Go through the records and report each line holding the string "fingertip".

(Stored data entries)
BEGIN

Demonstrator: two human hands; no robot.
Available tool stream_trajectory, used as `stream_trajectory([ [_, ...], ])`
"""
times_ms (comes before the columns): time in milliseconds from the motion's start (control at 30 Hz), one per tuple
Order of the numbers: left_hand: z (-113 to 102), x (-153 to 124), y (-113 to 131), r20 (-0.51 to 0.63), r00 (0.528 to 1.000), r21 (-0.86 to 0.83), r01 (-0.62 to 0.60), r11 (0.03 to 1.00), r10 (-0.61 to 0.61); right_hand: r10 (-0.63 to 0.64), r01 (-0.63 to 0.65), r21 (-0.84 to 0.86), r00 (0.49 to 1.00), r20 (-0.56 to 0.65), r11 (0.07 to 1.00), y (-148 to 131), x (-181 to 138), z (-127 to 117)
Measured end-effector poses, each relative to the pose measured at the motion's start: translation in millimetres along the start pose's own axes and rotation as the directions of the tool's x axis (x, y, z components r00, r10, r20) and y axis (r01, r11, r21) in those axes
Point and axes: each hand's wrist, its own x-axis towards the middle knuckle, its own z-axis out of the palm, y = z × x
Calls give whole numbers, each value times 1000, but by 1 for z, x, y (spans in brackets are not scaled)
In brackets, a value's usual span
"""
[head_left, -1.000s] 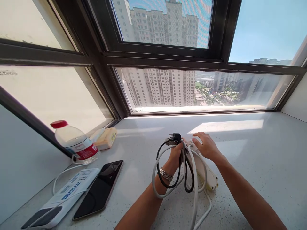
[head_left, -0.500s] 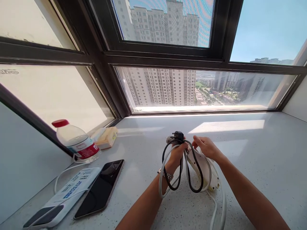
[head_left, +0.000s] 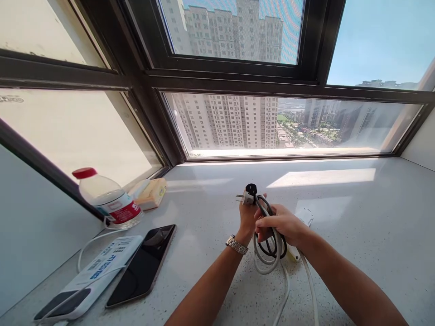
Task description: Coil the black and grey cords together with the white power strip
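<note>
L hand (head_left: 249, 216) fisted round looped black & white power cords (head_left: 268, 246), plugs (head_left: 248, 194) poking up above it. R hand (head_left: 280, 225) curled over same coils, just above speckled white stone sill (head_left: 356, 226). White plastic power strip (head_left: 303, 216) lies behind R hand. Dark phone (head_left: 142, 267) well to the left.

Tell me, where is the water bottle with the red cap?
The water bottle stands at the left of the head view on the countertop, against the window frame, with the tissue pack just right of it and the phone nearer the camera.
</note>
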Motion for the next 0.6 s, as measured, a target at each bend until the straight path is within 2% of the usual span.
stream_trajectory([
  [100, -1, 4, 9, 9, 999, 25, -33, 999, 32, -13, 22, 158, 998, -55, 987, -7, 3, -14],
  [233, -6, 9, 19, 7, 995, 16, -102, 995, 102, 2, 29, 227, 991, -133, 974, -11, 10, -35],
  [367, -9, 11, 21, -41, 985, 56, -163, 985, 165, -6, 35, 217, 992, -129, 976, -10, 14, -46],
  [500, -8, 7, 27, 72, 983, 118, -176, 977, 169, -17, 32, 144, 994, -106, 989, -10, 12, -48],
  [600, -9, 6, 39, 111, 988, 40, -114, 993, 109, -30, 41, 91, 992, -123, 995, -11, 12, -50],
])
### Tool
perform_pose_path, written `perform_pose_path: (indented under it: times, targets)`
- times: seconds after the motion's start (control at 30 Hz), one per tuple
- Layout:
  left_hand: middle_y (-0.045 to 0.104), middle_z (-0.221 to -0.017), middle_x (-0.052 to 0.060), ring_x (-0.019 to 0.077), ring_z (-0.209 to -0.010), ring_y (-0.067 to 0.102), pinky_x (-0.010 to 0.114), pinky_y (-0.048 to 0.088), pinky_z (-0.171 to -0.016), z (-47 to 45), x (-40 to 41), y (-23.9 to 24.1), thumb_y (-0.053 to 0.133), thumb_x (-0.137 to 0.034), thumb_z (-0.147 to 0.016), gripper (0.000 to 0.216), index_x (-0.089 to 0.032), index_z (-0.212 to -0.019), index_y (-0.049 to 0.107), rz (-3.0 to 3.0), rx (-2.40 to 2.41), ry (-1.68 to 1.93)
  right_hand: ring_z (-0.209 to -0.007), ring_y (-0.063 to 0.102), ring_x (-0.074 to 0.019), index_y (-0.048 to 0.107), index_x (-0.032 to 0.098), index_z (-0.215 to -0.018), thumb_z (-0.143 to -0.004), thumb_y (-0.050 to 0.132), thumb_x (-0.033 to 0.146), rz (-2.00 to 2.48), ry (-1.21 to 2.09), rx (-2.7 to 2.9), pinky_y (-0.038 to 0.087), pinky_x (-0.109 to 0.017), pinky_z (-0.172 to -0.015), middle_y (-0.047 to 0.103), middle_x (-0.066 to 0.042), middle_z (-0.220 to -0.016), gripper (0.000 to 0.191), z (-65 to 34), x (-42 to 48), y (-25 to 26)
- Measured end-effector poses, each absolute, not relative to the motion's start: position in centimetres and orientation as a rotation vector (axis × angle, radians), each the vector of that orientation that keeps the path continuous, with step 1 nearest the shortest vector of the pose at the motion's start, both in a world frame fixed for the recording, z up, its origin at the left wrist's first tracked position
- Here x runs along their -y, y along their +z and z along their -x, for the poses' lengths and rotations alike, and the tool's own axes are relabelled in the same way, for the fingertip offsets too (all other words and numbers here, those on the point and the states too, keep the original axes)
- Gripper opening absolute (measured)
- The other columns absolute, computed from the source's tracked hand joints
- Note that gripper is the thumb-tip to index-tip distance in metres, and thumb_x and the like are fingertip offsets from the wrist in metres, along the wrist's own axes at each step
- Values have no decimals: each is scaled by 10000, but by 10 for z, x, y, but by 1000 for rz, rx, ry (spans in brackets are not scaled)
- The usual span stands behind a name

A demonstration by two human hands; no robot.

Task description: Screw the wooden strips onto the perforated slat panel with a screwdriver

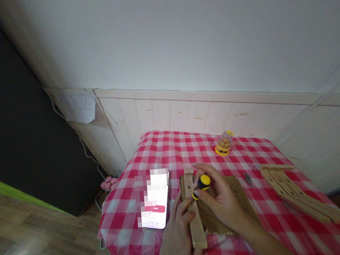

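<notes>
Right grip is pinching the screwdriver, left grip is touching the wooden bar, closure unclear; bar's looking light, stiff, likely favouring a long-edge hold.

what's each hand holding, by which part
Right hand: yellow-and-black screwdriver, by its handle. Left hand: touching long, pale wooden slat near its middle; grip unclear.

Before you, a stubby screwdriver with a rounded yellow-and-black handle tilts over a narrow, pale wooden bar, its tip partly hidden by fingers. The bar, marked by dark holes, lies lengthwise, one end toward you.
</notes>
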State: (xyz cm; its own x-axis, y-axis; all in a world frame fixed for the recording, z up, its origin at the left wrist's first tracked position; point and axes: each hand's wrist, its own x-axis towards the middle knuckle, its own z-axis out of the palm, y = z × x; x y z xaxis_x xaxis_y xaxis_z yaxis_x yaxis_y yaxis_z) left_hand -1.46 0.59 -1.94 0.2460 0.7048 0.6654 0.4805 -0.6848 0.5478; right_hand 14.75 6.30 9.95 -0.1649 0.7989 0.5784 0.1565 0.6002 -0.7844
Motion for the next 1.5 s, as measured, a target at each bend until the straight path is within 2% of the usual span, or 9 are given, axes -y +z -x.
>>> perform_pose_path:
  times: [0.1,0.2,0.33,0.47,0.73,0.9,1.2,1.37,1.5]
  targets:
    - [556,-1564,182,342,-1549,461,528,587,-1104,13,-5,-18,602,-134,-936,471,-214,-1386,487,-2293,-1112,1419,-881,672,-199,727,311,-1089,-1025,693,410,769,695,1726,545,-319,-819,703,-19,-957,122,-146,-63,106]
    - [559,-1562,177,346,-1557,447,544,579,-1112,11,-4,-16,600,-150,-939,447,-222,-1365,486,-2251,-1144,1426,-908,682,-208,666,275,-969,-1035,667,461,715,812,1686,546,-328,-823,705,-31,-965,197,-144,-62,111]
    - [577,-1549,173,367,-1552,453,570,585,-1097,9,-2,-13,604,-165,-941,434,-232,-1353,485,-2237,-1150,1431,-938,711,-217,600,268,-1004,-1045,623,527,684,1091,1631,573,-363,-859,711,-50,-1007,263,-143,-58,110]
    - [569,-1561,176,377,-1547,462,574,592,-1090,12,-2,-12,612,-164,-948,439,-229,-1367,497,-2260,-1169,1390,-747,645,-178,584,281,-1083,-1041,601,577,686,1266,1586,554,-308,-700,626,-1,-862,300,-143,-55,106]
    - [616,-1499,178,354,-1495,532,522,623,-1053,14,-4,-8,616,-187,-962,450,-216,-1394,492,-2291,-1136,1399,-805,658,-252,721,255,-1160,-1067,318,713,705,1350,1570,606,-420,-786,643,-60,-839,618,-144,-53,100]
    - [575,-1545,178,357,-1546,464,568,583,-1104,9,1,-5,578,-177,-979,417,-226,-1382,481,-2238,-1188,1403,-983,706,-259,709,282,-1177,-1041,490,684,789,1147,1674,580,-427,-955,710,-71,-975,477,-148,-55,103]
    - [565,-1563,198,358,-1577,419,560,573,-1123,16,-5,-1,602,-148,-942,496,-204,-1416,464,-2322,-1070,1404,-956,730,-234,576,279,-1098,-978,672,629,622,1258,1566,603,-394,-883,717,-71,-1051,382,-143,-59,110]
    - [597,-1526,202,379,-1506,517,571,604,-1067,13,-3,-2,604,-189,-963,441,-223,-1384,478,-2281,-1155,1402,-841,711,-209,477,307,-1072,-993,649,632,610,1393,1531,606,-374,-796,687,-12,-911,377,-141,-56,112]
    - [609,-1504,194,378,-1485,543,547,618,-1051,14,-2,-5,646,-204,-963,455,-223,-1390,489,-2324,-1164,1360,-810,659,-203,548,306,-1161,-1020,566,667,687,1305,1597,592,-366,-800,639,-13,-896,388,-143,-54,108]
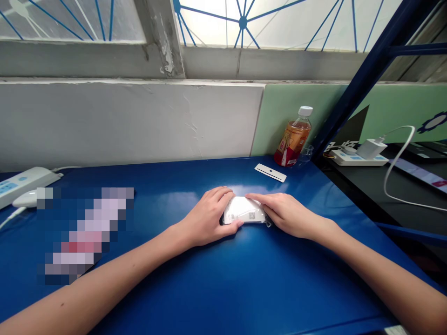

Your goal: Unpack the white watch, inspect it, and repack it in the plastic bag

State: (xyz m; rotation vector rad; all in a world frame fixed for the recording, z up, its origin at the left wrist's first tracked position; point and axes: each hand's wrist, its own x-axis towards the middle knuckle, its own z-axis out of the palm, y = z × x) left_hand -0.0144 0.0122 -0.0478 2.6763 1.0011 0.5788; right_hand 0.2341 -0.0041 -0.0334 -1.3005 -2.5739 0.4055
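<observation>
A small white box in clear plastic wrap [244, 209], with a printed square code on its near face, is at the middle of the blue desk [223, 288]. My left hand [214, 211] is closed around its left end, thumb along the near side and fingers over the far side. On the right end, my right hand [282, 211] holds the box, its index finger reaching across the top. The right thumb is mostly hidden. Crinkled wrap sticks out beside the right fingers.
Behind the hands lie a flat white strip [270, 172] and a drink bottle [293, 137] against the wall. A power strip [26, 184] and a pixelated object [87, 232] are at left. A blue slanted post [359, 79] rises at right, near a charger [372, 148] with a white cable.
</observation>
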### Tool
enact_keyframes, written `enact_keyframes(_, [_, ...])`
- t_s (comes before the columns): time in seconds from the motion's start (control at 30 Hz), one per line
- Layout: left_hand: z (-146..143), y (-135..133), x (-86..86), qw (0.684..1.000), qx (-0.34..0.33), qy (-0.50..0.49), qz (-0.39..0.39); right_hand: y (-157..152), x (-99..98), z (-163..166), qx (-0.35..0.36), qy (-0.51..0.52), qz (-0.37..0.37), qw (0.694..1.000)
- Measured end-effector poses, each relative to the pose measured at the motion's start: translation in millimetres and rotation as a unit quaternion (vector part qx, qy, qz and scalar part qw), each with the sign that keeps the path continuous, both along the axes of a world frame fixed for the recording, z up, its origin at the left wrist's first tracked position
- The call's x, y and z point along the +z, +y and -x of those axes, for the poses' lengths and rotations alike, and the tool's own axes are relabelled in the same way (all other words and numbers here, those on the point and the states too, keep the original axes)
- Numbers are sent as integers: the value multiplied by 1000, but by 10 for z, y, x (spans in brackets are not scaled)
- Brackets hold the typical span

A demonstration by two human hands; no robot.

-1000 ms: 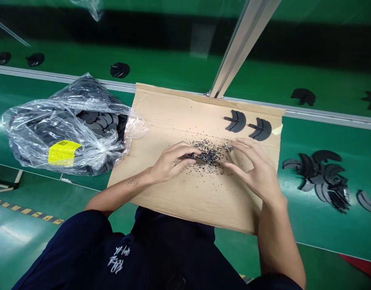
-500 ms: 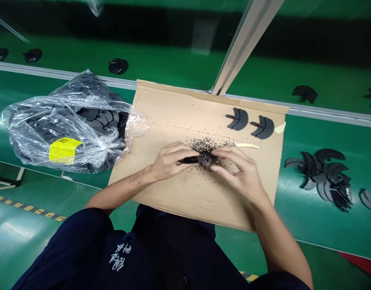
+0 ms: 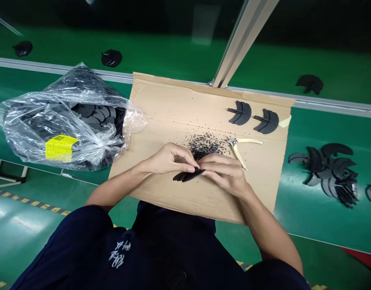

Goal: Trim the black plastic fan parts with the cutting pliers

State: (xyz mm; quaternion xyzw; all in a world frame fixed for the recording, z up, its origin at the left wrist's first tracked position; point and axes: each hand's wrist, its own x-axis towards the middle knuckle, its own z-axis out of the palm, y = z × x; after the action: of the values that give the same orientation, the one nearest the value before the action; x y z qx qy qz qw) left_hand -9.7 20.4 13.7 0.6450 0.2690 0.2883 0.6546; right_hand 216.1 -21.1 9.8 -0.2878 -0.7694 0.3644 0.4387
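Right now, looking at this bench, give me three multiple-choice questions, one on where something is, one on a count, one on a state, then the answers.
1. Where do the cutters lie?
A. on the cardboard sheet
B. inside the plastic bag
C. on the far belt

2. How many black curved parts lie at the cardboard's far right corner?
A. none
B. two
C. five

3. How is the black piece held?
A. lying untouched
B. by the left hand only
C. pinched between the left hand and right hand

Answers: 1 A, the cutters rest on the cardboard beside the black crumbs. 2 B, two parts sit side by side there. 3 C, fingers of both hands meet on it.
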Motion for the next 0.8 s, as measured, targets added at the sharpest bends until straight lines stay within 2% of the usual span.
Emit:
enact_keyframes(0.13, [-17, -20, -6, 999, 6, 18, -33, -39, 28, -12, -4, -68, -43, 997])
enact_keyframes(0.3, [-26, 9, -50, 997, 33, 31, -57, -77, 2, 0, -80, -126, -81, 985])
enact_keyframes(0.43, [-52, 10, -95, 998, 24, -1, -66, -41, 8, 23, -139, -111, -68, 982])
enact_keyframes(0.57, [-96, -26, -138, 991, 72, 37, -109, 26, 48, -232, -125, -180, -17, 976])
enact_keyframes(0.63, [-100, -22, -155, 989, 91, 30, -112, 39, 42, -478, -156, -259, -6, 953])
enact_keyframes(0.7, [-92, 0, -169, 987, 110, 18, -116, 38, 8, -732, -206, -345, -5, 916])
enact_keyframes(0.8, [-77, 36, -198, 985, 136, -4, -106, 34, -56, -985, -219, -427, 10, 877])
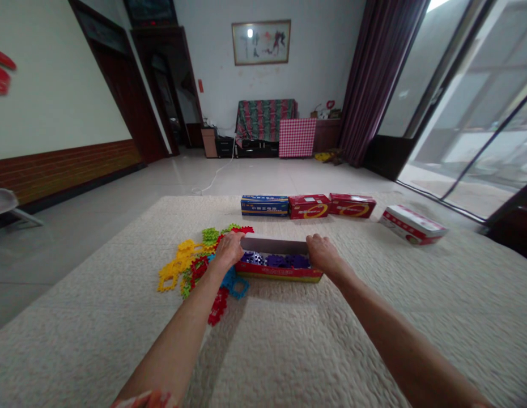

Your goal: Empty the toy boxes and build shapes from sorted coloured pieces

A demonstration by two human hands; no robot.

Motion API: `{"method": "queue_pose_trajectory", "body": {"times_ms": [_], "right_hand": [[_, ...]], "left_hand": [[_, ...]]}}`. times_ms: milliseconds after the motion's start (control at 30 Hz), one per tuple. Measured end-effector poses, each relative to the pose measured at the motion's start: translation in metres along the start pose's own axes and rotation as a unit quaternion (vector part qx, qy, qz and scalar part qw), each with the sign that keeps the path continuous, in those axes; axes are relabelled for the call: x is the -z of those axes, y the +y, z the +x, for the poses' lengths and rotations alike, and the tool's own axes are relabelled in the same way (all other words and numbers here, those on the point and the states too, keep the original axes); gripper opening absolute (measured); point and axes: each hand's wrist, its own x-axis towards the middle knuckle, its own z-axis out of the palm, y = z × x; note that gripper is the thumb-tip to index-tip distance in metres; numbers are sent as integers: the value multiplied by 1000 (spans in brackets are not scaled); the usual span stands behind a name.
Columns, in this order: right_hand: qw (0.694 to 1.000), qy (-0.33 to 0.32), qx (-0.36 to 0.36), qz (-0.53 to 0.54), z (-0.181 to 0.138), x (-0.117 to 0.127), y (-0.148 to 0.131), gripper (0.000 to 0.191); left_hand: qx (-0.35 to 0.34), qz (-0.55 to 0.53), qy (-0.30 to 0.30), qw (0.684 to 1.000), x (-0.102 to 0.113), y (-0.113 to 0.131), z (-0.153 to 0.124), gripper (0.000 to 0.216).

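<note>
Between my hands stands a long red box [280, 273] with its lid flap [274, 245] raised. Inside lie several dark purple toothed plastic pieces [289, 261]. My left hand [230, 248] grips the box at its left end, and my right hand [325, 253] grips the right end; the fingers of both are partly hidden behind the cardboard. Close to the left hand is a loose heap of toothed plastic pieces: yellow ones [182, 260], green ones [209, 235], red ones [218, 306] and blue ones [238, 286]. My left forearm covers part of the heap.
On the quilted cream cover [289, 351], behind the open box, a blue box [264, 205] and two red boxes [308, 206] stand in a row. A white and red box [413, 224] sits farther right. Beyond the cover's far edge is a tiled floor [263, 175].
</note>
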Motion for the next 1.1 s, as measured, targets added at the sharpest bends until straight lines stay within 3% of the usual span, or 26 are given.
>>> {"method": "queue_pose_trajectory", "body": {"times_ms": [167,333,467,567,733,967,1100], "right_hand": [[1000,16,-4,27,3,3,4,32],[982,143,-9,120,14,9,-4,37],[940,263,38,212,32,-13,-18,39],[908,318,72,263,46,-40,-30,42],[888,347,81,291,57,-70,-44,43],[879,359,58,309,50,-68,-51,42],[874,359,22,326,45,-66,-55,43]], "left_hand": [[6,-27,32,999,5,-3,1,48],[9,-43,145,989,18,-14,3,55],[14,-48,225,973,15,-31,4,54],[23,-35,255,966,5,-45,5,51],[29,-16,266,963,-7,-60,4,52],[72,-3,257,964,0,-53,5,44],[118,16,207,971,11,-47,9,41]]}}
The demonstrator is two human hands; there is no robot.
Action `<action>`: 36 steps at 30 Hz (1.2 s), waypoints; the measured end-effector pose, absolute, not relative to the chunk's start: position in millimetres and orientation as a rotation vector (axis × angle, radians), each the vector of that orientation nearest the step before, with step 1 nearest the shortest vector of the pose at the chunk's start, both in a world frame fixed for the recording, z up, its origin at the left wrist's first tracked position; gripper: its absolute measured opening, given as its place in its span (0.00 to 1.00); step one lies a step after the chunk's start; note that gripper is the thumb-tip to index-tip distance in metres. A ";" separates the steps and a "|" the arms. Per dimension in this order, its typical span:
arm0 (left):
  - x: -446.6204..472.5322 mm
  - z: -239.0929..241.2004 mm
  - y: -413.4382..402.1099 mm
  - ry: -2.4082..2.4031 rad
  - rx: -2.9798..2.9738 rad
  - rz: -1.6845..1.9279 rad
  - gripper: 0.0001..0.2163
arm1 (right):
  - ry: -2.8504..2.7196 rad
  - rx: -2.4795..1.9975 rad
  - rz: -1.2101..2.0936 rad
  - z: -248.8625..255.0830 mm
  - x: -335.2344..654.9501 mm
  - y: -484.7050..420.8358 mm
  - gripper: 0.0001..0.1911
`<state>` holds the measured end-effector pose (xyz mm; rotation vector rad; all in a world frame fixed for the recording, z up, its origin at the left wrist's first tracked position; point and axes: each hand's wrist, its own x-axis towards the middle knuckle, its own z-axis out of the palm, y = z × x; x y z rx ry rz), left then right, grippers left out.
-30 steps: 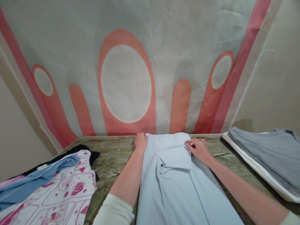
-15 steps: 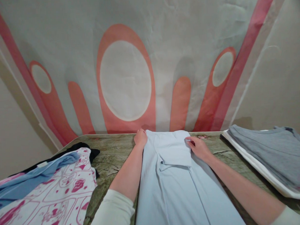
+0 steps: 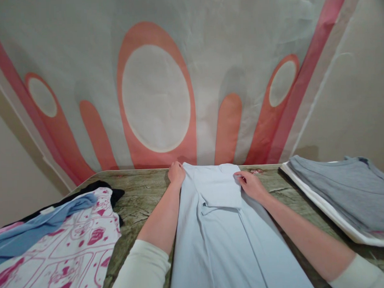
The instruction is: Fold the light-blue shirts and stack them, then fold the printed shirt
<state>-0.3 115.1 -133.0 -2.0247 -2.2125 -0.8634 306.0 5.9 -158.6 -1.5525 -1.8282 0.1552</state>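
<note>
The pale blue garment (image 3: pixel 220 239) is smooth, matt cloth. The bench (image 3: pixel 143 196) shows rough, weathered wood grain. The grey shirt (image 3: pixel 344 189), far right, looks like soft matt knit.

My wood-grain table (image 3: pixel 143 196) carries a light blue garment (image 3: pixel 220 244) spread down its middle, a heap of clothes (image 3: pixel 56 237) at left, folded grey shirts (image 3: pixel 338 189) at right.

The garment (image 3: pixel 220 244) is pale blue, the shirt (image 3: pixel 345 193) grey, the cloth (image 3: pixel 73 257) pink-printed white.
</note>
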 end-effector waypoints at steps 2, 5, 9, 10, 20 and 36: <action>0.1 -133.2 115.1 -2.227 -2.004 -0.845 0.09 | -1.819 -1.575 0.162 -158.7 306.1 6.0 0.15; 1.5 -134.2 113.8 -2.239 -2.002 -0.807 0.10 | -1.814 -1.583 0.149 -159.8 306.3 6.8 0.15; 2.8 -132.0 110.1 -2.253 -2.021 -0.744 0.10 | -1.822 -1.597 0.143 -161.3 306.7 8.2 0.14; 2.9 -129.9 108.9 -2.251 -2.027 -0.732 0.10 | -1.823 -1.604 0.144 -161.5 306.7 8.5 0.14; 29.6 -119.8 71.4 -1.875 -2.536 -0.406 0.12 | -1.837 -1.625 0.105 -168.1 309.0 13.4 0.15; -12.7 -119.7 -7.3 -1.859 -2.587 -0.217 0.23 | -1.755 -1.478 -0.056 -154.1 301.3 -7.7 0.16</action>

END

SOLUTION TO THIS PROBLEM =>
- Here x runs along their -y, y along their +z and z along their -x, for the poses' lengths and rotations alike, and the tool's own axes are relabelled in the same way, for the fingertip offsets too (all other words and numbers here, those on the point and the states too, keep the original axes)
- Note that gripper is the thumb-tip to index-tip distance in metres, and thumb_x and the like are fingertip offsets from the wrist in metres, along the wrist's own axes at each step

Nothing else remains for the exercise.